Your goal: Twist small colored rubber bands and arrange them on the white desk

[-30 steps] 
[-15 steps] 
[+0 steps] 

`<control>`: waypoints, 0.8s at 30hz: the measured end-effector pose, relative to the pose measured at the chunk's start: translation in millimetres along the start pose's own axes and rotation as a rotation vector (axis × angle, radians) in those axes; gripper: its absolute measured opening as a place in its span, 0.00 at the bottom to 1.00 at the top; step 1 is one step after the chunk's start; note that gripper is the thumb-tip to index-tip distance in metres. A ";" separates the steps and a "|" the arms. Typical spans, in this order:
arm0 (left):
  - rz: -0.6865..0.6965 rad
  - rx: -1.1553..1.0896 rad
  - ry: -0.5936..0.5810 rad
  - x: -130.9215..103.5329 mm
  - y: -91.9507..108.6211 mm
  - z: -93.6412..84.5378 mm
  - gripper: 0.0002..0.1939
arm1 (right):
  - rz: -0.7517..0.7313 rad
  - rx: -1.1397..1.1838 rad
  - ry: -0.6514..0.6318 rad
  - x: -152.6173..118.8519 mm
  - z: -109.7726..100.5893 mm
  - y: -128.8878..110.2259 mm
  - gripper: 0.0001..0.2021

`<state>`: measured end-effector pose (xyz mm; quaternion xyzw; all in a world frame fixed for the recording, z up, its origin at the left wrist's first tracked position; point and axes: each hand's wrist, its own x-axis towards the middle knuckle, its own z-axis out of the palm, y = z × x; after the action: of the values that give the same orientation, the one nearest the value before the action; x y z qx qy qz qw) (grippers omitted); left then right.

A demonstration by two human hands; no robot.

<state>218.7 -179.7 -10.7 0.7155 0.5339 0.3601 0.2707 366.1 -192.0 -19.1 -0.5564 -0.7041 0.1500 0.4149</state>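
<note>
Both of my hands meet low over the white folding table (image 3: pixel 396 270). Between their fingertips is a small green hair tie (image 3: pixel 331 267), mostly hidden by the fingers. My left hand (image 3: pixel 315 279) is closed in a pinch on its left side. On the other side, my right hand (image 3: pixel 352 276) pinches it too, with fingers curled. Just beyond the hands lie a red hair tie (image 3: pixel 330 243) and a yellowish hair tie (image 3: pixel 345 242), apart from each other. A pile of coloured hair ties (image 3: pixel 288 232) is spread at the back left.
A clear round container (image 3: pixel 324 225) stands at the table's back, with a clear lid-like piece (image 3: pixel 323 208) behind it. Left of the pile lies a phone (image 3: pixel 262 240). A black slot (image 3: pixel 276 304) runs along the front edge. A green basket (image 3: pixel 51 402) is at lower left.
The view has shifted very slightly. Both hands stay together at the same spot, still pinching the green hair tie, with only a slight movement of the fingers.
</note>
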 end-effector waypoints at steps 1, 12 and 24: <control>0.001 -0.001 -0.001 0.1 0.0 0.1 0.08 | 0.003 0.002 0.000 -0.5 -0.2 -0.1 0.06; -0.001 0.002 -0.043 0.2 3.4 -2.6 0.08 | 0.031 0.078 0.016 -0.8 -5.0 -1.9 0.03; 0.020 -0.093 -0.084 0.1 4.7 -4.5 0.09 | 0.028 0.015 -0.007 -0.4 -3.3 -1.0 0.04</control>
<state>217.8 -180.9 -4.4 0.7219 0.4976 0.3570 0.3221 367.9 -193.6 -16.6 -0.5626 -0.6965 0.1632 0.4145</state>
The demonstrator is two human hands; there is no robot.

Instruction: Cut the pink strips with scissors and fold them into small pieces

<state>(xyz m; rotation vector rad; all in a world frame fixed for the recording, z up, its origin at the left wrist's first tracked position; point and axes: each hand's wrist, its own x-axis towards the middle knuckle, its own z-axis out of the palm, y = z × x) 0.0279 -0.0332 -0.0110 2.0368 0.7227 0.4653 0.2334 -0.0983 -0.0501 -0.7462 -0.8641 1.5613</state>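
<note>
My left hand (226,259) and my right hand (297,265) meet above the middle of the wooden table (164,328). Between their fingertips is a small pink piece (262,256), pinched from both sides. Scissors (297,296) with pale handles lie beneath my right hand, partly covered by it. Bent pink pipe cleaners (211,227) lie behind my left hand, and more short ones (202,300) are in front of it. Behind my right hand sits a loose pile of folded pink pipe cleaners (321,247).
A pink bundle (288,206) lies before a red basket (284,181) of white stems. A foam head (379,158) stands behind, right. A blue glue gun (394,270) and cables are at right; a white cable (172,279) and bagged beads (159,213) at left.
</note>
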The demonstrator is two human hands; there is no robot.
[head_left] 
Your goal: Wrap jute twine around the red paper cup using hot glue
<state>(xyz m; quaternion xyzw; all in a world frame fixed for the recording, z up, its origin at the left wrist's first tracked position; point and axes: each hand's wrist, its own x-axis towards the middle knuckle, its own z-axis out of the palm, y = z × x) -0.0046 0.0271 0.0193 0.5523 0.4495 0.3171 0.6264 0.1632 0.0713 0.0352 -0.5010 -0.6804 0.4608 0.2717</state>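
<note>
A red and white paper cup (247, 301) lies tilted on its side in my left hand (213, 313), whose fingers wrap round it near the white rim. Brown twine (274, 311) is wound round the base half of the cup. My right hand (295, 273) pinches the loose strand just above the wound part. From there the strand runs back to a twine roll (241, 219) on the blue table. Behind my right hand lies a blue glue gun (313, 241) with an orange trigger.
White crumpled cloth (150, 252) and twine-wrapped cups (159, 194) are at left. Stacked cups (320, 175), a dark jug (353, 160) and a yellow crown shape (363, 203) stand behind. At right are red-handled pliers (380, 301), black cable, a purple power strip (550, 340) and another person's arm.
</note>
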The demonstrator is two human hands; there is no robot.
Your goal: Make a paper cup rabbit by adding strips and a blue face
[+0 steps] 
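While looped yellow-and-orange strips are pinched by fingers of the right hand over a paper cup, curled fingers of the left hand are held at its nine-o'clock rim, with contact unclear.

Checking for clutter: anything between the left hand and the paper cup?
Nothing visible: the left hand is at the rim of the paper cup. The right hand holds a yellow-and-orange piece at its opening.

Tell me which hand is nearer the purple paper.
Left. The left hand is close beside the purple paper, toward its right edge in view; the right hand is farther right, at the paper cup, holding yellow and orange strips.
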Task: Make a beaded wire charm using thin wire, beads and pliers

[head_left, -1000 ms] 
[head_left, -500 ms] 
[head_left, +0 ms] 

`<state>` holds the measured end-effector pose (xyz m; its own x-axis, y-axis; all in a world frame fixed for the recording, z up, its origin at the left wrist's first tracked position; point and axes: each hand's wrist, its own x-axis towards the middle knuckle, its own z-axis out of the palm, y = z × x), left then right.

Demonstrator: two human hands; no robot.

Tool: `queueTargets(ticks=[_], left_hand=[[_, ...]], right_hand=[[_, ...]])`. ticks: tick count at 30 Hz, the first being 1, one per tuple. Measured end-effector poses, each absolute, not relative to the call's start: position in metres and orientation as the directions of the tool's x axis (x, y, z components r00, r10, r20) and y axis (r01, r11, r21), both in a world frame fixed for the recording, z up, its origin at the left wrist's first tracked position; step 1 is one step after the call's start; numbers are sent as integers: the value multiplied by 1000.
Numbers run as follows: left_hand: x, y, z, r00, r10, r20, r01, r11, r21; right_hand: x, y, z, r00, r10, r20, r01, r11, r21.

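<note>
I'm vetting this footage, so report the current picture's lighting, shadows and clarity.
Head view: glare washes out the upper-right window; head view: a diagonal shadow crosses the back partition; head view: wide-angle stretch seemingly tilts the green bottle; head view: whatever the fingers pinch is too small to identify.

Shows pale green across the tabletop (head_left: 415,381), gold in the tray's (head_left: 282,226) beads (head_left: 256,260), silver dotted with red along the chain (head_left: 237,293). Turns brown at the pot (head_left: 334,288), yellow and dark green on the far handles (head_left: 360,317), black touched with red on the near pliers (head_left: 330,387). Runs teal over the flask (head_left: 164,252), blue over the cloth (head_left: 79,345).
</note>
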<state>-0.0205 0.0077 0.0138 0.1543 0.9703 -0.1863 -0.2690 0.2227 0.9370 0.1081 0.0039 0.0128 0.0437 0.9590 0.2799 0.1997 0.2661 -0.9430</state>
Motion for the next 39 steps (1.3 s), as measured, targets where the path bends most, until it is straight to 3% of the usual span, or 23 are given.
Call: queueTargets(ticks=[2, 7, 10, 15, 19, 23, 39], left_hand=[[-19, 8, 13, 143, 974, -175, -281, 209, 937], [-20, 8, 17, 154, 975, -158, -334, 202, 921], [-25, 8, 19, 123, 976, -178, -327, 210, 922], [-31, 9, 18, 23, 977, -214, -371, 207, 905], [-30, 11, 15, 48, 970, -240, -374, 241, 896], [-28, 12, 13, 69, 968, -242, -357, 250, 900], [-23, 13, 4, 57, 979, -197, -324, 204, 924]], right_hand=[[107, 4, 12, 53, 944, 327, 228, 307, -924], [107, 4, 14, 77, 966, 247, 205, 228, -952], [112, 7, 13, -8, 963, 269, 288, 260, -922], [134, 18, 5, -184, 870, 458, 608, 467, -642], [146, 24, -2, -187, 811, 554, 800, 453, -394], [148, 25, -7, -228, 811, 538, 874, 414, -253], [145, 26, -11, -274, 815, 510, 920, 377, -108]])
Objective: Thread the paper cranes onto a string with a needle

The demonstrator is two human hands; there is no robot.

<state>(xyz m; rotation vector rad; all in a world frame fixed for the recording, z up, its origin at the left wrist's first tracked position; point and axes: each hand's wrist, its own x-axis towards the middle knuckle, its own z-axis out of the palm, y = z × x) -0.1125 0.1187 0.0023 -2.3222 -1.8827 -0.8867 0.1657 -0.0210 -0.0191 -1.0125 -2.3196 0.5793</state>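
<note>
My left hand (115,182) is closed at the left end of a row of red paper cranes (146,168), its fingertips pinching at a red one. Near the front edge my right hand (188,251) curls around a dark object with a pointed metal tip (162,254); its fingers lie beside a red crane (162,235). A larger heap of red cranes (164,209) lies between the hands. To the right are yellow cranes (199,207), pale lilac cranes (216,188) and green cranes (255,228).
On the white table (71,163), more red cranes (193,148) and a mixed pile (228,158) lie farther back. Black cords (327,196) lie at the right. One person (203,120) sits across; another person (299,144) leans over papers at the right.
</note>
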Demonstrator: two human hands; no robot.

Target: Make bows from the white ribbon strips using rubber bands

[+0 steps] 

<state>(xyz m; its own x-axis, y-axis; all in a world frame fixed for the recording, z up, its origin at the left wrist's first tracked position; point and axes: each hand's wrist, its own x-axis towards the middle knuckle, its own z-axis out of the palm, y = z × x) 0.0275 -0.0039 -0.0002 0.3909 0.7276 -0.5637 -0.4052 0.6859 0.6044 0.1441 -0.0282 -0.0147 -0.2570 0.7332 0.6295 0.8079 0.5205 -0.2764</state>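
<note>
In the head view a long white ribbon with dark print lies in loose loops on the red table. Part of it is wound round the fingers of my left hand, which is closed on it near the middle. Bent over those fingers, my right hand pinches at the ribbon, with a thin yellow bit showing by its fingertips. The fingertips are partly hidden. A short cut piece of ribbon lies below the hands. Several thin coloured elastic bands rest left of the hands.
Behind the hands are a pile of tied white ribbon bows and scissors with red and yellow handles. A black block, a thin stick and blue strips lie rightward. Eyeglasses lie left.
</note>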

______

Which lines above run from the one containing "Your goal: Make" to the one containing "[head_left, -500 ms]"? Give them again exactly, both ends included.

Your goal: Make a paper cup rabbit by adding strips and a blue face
[+0 steps] 
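While looped yellow-and-orange strips are pinched by fingers of the right hand over a paper cup, curled fingers of the left hand are held at its nine-o'clock rim, with contact unclear.

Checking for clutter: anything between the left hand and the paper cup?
Nothing visible: the left hand is at the rim of the paper cup. The right hand holds a yellow-and-orange piece at its opening.

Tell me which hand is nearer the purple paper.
Left. The left hand is close beside the purple paper, toward its right edge in view; the right hand is farther right, at the paper cup, holding yellow and orange strips.
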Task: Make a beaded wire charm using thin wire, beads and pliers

[head_left, -1000 ms] 
[head_left, -500 ms] 

Nothing remains to be done for this exercise.